■ Task requirements
Please give again, word for word, the lines that lie between the start of the listing below and the line with "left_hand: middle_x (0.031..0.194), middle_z", both included.

■ Supplied data
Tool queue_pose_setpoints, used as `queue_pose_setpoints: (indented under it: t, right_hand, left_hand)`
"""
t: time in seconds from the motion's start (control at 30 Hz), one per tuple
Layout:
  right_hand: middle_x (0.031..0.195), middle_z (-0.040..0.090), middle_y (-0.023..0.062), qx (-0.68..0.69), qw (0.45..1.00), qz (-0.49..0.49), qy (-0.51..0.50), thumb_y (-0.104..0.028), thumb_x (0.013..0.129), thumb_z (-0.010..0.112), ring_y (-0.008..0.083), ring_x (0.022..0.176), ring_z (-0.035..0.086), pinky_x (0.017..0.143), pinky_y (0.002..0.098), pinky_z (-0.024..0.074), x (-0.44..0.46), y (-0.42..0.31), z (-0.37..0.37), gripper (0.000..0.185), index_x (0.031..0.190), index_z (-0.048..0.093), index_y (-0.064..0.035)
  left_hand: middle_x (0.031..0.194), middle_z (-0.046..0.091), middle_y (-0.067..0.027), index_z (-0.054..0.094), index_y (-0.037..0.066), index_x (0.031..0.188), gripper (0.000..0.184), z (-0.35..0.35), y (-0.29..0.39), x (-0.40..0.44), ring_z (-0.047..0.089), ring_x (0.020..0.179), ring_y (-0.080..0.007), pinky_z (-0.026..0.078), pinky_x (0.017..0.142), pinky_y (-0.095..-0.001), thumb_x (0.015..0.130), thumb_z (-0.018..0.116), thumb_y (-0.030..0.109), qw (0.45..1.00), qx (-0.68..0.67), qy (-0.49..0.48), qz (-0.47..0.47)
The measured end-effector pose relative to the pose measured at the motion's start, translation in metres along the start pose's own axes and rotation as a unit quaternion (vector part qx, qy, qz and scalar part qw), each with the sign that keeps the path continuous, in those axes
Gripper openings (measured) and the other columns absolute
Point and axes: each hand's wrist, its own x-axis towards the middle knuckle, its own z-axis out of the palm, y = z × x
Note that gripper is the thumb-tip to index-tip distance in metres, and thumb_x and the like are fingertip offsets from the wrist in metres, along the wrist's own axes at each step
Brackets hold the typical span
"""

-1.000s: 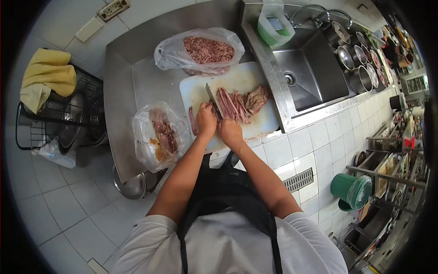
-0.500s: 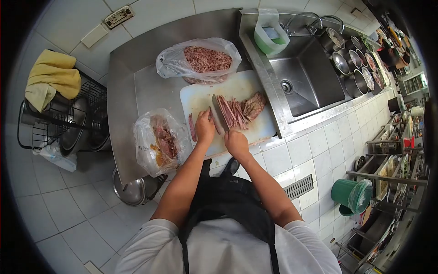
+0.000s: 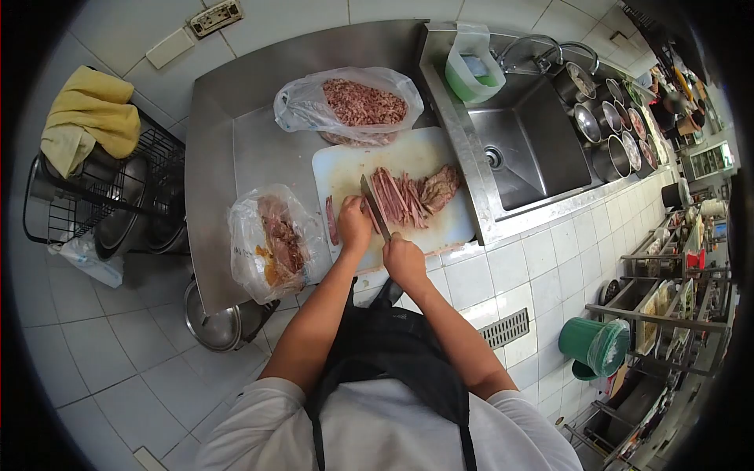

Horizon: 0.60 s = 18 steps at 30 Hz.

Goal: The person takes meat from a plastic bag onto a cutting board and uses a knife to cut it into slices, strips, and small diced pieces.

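My right hand (image 3: 404,259) is wrapped round the handle of a knife (image 3: 374,206), whose blade points away from me over a white cutting board (image 3: 334,162). Left of the blade, my left hand (image 3: 355,224) has its fingers curled down on a piece of meat, mostly hidden beneath them. Several cut strips of meat (image 3: 399,198) lie just right of the blade. Beyond them sits an uncut chunk of meat (image 3: 440,188). One more strip (image 3: 331,220) rests by the board's left edge.
Behind the board is a plastic bag of minced meat (image 3: 363,104); a bag of meat pieces (image 3: 279,235) lies to the left. A sink (image 3: 526,141) adjoins on the right, with a green container (image 3: 473,74) at its corner. A wire rack (image 3: 67,192) stands far left.
The knife has tilted slightly and moved a little left, close against my left fingers. The strips right of it lie more spread out. The whole view has shifted slightly.
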Motion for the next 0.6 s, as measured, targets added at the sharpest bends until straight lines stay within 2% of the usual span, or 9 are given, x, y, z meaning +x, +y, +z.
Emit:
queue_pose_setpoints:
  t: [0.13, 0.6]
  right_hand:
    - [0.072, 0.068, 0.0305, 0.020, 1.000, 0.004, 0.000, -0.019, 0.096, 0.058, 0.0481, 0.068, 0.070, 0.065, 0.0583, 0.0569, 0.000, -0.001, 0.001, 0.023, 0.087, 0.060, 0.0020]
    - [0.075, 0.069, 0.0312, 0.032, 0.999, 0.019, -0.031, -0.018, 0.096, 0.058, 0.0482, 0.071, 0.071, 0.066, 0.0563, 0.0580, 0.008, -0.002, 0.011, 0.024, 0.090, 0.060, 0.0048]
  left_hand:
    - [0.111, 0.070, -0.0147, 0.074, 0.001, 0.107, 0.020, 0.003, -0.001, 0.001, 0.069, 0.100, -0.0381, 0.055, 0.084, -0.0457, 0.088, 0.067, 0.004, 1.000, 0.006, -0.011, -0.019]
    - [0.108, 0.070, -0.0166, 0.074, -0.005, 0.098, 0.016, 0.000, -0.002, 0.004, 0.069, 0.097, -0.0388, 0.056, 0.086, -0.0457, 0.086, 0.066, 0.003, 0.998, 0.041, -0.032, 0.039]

■ Exercise answer
Tool queue_pose_setpoints, used as `queue_pose_setpoints: (indented under it: t, right_hand, left_hand)`
"""
t: time in seconds from the motion's start (control at 30 Hz), one per tuple
Layout:
  right_hand: middle_x (0.031..0.195), middle_z (-0.040..0.090), middle_y (-0.023..0.062), qx (-0.68..0.69), qw (0.45..1.00), qz (-0.49..0.49), qy (-0.51..0.50), thumb_y (-0.104..0.028), thumb_x (0.013..0.129), thumb_z (-0.010..0.112), ring_y (-0.008..0.083), ring_x (0.022..0.176), ring_z (-0.035..0.086), pinky_x (0.017..0.143), pinky_y (0.002..0.098), pinky_z (-0.024..0.074), x (-0.44..0.46), y (-0.42..0.31), z (-0.37..0.37), gripper (0.000..0.185), index_x (0.031..0.190), index_z (-0.048..0.093), index_y (-0.064..0.035)
  left_hand: middle_x (0.031..0.194), middle_z (-0.046..0.091), middle_y (-0.067..0.027), index_z (-0.054..0.094), index_y (-0.037..0.066), index_x (0.031..0.188), gripper (0.000..0.184), z (-0.35..0.35), y (-0.29..0.39), x (-0.40..0.44), ring_z (-0.047..0.089), ring_x (0.020..0.179), ring_y (-0.080..0.007), pinky_z (-0.026..0.078), pinky_x (0.017..0.142), pinky_y (-0.095..-0.001), thumb_x (0.015..0.130), thumb_z (-0.018..0.116), thumb_y (-0.030..0.109), qw (0.45..1.00), qx (-0.68..0.67), qy (-0.49..0.48), qz (-0.47..0.47)

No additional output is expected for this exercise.